Claim Construction at the Patent Office: What is Reasonable?

By: Lisa Margonis


During examination of patent applications, the U.S. Patent & Trademark Office (USPTO) applies the “broadest reasonable interpretation” (“BRI”) standard to determine the meaning of claim terms.  See Phillips v. AWH Corp., 415 F.3d 1303, 1316 (Fed. Cir. 2005).  This same standard is applied to patents reviewed by the Patent Trial and Appeal Board (“PTAB”) during post-grant review.  37 C.F.R. §42.100(b).  More specifically, under the BRI standard, claims are construed to have a meaning consistent with the ordinary and customary meaning of the term, unless otherwise defined in the specification, and consistent with the meaning or usage within the specification and drawings as interpreted by one possessing ordinary skill in the art.  See Manual of Patent Examination & Procedure § 2111 [R-07.2015]; see also In re Am. Acad. of Sci. Tech. Ctr., 367 F.3d 1359, 1364 (Fed. Cir. 2004); In re Suitco Surface, Inc., 603 F.3d 1255, 1259, 94 USPQ2d 1640, 1643 (Fed. Cir. 2010); (Microsoft Corp. v. Proxy-conn, Inc., 789 F.3d 1292, 1298 (Fed.

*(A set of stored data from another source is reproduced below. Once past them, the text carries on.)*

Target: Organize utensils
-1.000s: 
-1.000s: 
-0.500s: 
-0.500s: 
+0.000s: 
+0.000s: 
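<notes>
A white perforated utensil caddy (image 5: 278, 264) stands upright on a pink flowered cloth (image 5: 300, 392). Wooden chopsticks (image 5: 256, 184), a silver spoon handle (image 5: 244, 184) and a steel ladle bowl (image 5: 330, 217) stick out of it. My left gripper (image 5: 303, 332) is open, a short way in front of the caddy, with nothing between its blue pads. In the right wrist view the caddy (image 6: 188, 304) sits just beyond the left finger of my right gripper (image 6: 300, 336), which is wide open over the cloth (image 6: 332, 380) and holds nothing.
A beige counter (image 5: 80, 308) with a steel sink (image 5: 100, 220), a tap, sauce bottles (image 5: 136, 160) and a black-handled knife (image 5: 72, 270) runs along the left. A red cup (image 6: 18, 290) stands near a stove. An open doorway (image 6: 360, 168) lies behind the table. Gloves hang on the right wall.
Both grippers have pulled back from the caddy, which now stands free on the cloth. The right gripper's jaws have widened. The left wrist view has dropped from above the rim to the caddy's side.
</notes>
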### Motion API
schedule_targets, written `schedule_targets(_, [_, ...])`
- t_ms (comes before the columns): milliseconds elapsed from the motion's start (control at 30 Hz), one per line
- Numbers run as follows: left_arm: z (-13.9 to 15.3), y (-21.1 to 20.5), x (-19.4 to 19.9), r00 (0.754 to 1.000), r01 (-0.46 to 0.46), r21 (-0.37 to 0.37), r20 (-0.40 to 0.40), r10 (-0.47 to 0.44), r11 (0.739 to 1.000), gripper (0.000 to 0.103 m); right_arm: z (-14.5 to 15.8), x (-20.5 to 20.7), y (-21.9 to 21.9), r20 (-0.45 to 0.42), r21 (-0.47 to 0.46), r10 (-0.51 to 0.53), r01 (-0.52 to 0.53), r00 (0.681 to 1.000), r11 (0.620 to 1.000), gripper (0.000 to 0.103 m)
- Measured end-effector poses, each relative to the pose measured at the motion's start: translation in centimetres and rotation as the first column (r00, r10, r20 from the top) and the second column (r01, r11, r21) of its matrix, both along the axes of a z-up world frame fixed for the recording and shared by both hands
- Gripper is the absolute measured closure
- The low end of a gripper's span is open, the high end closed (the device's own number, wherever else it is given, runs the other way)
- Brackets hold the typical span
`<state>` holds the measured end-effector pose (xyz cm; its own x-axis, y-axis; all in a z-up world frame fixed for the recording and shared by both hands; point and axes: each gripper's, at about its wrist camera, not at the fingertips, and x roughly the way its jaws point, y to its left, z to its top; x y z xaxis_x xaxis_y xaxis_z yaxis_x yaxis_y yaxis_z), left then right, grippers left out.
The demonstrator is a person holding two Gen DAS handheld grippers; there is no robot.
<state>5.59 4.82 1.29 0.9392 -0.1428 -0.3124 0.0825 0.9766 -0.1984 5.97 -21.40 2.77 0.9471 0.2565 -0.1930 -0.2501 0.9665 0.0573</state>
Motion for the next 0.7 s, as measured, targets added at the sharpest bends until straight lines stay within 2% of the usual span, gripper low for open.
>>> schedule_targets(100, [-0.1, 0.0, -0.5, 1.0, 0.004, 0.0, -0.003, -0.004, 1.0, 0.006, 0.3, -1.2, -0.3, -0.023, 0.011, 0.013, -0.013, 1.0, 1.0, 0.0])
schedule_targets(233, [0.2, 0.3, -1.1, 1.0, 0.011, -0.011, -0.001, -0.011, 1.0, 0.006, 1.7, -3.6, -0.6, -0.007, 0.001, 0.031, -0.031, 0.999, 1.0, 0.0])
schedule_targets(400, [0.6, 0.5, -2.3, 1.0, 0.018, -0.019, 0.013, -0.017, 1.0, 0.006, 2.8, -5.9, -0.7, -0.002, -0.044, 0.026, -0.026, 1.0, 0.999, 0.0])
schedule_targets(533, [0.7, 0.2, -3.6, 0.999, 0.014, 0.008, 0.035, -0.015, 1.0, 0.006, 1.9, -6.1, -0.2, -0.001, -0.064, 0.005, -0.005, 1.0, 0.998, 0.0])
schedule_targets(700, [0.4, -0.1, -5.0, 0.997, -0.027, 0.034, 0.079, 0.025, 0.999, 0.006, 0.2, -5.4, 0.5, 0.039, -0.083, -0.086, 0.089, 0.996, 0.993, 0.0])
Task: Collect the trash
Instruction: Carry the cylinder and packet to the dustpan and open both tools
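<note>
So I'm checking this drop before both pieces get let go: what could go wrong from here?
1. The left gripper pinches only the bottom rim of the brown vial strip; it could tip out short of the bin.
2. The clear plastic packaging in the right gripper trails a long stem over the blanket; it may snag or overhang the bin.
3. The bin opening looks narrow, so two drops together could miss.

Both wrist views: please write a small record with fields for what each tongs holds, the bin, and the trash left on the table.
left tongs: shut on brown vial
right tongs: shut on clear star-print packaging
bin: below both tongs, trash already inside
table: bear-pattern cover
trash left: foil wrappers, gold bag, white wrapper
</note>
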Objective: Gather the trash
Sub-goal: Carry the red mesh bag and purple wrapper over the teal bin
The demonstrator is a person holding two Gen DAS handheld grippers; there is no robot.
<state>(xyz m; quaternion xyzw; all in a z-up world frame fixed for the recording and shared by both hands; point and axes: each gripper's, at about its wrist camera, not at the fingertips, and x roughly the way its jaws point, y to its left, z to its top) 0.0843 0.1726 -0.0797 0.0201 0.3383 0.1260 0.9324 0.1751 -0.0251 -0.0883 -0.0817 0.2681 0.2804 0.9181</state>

Cir. 2015).

A recent U.S. Federal Circuit case (In re Nuvasive, Inc.), while non-precedential, highlights the requirement that the construction of a claim must be tied to the specification.  This particular case focused on the meaning of the term “lateral” within the context of surgical methods along a lateral trans-psoas path.  In construing the claim, the PTAB relied on expert testimony from the inventor of a prior art patent that was relied on to find obviousness.  The prior art inventor’s testimony revealed the meaning of the term “lateral” within the context of his patent regarding a related, albeit different, surgical method.  The Federal Circuit found the PTAB’s interpretation of the term “lateral” unreasonably broad because it relied on testimony not tied to the specification of the patent at issue but rather to another patent and a different surgical method.  Moreover, the Court found that the specification of the patent at issue indicated that the proper scope of the term “lateral” was more restrictive than the PTAB’s construction.  Indeed, the Court found that “the Board’s construction seemingly drains the term of meaning in the claim phrase.”

In practice, examiners and the Board rely heavily on the BRI standard in providing the framework for anticipation and obviousness rejections.  While claims may not be construed to import limitations from the specification, the specification provides meaningful guidance regarding the meaning of claim terms.  This case emphasizes the need for a close review by patent practitioners of the PTO’s claim constructions to ensure that the interpretation is reasonable in breadth considering the specification.